▶ Your goal:
Check the entries below for lines with "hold"; report only how many there are.

▶ Provided data:

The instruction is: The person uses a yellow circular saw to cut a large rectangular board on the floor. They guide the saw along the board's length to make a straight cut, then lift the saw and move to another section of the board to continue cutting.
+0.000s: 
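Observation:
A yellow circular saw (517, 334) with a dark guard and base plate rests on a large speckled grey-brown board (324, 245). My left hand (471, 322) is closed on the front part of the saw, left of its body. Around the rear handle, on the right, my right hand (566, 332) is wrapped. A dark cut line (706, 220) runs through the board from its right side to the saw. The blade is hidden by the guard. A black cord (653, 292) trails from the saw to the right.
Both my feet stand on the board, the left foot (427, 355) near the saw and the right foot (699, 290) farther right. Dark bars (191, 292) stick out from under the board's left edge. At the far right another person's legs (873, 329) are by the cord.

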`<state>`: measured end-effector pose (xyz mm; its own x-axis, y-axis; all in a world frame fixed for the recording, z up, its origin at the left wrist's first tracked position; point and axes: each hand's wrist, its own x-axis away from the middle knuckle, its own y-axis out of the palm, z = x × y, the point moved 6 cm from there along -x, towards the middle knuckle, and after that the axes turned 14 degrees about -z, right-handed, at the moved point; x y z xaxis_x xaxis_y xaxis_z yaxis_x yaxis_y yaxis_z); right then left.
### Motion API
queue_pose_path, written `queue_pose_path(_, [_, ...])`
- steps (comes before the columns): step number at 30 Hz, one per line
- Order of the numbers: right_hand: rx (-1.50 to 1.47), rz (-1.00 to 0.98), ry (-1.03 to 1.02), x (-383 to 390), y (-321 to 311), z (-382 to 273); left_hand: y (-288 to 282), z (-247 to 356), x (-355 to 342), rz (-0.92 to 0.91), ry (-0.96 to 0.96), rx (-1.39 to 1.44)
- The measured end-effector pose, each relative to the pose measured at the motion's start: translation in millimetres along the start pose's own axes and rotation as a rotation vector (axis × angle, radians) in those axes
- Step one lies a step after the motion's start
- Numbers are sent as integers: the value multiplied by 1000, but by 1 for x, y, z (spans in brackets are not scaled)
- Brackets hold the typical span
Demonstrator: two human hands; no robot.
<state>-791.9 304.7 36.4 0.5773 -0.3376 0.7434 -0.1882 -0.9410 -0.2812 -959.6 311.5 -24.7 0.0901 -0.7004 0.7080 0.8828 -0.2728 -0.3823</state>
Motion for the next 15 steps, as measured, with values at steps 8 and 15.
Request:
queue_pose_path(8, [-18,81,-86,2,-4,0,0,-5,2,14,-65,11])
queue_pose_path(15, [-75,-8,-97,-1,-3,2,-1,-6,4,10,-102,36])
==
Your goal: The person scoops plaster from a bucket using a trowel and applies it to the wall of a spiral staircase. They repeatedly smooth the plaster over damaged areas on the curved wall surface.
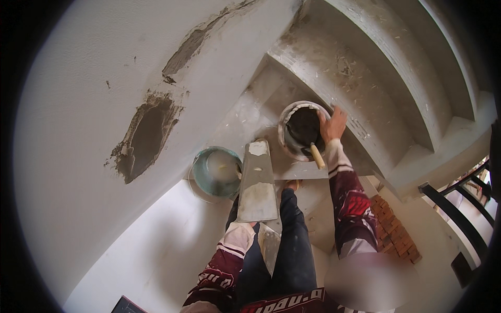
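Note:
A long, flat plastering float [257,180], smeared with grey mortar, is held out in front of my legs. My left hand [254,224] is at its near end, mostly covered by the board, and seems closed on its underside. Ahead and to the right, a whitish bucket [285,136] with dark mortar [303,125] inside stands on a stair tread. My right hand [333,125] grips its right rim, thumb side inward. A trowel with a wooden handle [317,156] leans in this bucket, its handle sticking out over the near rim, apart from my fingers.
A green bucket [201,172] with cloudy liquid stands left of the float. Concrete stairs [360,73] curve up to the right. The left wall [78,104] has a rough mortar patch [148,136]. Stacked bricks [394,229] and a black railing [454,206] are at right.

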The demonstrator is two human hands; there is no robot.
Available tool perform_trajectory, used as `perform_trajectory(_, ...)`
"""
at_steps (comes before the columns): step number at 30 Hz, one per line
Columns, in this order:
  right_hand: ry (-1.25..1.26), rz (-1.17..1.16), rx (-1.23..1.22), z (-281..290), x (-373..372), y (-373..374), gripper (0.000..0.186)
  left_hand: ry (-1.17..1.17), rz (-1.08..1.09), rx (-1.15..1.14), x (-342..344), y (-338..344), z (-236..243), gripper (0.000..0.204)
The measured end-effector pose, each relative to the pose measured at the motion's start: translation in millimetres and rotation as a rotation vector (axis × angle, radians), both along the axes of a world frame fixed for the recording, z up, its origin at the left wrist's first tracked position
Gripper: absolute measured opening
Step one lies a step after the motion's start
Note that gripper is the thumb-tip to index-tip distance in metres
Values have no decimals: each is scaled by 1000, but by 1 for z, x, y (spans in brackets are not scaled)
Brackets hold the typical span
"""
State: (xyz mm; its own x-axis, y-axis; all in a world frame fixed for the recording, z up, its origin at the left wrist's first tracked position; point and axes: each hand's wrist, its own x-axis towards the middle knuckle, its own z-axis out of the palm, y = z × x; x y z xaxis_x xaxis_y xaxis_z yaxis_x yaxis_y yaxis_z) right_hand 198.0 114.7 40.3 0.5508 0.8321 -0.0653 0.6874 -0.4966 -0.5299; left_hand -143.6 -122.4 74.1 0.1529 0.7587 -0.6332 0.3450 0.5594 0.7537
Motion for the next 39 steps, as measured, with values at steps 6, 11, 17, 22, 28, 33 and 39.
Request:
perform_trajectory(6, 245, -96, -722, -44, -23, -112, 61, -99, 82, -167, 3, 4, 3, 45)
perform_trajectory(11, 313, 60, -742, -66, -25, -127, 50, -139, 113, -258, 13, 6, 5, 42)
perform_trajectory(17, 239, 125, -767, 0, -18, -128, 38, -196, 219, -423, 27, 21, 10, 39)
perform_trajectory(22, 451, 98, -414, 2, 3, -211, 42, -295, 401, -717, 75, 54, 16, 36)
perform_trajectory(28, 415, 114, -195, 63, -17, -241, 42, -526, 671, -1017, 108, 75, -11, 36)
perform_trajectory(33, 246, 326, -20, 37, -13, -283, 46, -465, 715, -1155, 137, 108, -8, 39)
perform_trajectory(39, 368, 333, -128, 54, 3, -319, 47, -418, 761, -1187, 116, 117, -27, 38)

▶ Your solution:
2